Table of Contents
- Section 1: Guide Introduction
- Section 2: Amiibo Overview / Pros & Cons
- Section 3: Recommended Equipment
- Section 4: Training your Amiibo
- Section 5: Post-Level 50 Training
- Section 6: Conclusion & Credits
Welcome to Amiibo Dojo’s Peach character guide!
To start off, I’d like to thank you for taking the time to visit – your support is very much appreciated.
Princess Peach is iconic for being the damsel-in-distress of the Super Mario series. She’s been kidnapped by Bowser countless times, but Mario always comes to her rescue. In Super Smash Bros., she uses a mix of weapons, melee attacks, and magic to fight. The question is, how does she get kidnapped so easily with such powerful tools at her disposal?
Peach’s amiibo figure was released as part of Wave 1 on November 21st, 2014. It does take some time for her to become strong, but she can pack a punch if trained properly. Ready to get started?

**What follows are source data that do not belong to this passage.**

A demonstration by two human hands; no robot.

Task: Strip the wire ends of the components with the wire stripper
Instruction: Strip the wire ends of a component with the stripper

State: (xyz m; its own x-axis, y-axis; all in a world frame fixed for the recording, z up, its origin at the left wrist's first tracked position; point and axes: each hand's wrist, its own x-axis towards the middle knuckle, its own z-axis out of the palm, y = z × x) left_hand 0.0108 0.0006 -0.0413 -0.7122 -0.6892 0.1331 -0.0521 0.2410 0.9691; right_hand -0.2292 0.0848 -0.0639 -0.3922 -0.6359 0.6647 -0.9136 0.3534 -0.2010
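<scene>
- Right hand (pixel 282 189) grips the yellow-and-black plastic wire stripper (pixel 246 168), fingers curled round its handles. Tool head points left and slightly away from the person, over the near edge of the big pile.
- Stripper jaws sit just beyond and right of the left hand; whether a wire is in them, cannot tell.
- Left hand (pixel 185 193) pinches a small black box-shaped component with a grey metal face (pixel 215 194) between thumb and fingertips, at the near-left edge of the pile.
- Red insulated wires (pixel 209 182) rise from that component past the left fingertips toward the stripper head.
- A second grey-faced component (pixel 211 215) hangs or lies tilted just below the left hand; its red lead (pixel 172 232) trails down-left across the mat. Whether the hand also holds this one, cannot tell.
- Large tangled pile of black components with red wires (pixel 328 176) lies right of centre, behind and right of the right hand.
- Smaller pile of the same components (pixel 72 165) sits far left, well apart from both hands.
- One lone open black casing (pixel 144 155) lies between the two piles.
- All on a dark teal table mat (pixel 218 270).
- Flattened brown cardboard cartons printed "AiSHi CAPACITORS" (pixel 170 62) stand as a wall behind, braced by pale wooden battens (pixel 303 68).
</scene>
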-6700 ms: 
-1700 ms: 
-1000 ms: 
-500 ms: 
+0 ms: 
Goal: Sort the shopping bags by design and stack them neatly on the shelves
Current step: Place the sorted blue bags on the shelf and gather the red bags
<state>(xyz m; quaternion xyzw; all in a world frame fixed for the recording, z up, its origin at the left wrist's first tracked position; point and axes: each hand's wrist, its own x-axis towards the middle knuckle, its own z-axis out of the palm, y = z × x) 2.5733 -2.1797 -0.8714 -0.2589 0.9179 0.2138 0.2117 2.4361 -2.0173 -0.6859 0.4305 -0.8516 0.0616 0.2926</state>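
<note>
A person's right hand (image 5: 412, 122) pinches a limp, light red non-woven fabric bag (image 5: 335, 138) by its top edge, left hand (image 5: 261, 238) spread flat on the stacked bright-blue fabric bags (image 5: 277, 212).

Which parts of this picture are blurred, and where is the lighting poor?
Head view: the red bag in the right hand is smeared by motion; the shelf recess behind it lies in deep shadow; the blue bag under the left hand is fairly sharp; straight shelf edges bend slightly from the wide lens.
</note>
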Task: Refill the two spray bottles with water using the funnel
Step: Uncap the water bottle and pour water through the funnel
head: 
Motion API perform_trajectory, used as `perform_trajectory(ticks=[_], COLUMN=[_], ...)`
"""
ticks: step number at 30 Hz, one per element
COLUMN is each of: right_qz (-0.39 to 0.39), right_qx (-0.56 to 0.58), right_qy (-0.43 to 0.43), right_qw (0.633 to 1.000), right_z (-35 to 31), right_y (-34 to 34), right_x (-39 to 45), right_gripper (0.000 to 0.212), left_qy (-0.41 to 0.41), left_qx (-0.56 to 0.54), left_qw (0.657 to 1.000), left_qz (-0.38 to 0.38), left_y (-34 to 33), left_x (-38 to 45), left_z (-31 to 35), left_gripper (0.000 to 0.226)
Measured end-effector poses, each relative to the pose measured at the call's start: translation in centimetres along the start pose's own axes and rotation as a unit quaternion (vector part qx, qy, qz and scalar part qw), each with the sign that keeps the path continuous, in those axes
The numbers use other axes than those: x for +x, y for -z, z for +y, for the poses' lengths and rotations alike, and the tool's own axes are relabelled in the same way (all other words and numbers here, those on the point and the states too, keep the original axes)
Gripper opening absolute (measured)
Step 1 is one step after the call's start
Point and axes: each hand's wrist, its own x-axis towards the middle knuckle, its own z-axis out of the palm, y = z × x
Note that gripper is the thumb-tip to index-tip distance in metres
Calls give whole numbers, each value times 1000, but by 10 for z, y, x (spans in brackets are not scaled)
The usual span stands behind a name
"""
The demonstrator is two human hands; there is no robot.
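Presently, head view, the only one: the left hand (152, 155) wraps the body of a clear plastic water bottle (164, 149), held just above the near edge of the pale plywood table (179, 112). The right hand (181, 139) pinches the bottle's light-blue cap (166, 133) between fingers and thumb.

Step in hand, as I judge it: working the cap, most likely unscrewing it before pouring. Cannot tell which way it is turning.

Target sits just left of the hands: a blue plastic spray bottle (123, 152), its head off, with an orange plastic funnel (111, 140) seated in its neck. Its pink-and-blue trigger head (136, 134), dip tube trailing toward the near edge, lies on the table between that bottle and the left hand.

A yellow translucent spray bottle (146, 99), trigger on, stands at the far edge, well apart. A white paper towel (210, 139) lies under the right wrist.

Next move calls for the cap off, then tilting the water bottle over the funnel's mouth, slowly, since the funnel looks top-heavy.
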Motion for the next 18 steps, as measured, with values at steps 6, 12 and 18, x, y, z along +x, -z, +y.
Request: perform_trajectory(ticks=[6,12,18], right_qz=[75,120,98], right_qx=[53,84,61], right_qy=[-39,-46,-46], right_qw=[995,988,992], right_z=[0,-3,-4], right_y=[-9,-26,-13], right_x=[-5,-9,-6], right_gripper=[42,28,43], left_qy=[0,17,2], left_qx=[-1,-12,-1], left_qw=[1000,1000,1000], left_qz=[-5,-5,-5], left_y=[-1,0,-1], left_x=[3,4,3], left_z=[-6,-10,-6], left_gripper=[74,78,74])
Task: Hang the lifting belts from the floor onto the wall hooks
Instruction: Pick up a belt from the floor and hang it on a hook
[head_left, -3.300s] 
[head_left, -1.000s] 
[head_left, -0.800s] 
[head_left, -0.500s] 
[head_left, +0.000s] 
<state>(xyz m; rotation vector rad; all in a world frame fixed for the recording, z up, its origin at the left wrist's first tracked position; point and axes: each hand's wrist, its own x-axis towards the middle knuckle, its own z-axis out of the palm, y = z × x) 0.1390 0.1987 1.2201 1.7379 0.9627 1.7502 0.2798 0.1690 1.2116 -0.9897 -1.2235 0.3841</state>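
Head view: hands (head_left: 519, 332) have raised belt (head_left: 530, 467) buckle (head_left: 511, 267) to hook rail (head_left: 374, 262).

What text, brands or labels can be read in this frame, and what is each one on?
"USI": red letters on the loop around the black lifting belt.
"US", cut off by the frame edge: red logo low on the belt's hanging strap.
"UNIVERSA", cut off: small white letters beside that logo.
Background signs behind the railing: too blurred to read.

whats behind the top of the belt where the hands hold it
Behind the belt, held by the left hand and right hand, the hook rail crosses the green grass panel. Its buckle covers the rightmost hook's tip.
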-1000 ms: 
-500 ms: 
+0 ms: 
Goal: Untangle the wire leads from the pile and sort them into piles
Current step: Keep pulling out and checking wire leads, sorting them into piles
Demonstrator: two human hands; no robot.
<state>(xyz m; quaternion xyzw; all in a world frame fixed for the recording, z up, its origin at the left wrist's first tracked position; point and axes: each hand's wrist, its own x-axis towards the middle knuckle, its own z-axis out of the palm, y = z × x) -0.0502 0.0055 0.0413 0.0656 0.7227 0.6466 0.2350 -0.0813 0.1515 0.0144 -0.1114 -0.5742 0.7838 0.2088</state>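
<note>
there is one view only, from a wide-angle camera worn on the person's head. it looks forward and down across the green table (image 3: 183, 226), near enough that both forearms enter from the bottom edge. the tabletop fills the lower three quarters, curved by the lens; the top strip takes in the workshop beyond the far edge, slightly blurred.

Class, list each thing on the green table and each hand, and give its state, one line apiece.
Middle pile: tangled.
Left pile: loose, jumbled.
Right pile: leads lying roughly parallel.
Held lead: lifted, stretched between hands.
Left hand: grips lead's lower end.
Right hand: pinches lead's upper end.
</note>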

Let’s begin by talking about her pros and cons!
Peach is one of those characters that starts off slow, but becomes scary good with enough training. She doesn’t have too many in-battle advantages, but the ones she does have help her out a lot. First up is her smash attacks – they’re good. Really good. Forward smash rotates between one of three weapons – a golf club, frying pan, and a tennis racket. Each weapon has their own perks – the golf club has the most range, the frying pan has powerful vertical knockback, and the tennis racket has strong horizontal knockback. Up smash is also very powerful, and, as with every character, is good at catching aerial opponents. Peach also has a great recovery – between her side special, up special, and float mechanic, she has no problem returning to the stage. Lastly, her forward and back throws are really strong, both of them possessing good KO potential.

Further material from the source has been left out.